──────── Records supplied
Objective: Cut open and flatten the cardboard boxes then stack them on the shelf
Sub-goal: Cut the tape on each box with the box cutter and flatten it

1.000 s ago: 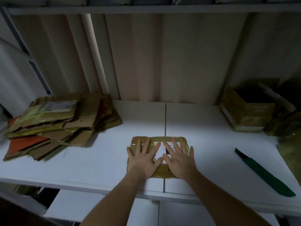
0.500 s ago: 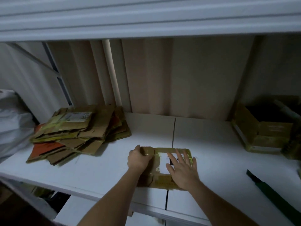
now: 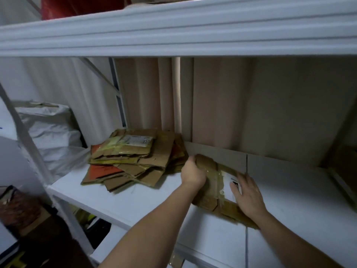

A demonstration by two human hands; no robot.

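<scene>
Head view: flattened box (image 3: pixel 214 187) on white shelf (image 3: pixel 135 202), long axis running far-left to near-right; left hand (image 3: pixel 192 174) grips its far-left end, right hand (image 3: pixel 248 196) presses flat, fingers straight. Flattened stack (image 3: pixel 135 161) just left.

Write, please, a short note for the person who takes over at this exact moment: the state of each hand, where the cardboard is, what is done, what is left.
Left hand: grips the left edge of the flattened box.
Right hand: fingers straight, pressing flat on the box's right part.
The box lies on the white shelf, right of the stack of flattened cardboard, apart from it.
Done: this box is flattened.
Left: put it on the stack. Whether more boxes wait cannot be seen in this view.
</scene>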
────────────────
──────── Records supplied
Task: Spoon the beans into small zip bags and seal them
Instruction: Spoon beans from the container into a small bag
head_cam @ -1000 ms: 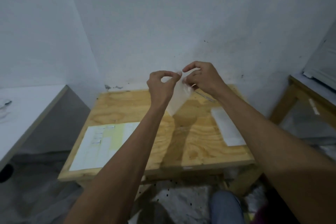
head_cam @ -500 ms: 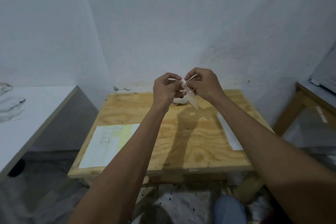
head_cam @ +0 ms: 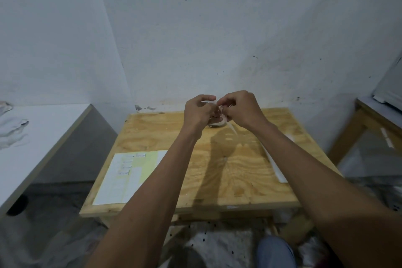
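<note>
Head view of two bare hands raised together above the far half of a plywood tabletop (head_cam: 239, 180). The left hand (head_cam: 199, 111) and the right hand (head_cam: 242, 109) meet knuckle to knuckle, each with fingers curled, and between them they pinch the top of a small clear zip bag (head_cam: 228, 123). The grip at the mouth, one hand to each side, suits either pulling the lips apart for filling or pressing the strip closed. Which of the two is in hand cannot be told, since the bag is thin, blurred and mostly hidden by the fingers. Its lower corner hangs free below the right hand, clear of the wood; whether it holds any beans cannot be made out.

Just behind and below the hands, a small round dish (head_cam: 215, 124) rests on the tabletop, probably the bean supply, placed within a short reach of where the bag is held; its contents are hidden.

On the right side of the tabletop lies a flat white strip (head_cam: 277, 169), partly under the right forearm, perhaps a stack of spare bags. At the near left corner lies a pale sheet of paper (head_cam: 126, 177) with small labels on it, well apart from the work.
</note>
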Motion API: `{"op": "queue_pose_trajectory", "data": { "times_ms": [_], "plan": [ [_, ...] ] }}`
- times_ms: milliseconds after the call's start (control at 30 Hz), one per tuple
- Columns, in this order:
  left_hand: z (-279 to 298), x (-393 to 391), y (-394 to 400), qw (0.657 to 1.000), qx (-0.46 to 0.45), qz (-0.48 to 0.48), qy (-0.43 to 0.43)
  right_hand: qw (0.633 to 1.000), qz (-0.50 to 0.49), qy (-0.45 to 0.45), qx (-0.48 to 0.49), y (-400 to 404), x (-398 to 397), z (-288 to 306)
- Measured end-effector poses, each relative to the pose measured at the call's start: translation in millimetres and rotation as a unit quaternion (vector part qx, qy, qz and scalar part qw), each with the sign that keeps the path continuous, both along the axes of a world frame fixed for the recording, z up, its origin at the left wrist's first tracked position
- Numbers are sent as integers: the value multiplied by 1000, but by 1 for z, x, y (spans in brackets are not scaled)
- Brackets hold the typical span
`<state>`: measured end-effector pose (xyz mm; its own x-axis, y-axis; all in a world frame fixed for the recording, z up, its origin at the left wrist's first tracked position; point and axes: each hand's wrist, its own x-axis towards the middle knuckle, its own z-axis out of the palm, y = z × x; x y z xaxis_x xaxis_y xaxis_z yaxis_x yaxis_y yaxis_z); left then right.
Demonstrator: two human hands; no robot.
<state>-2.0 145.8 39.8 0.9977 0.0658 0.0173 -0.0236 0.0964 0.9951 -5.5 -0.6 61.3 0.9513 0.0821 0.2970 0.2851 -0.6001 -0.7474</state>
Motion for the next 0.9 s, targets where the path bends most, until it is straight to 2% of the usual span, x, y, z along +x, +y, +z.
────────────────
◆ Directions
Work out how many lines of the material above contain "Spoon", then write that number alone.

◆ Result of the exercise
2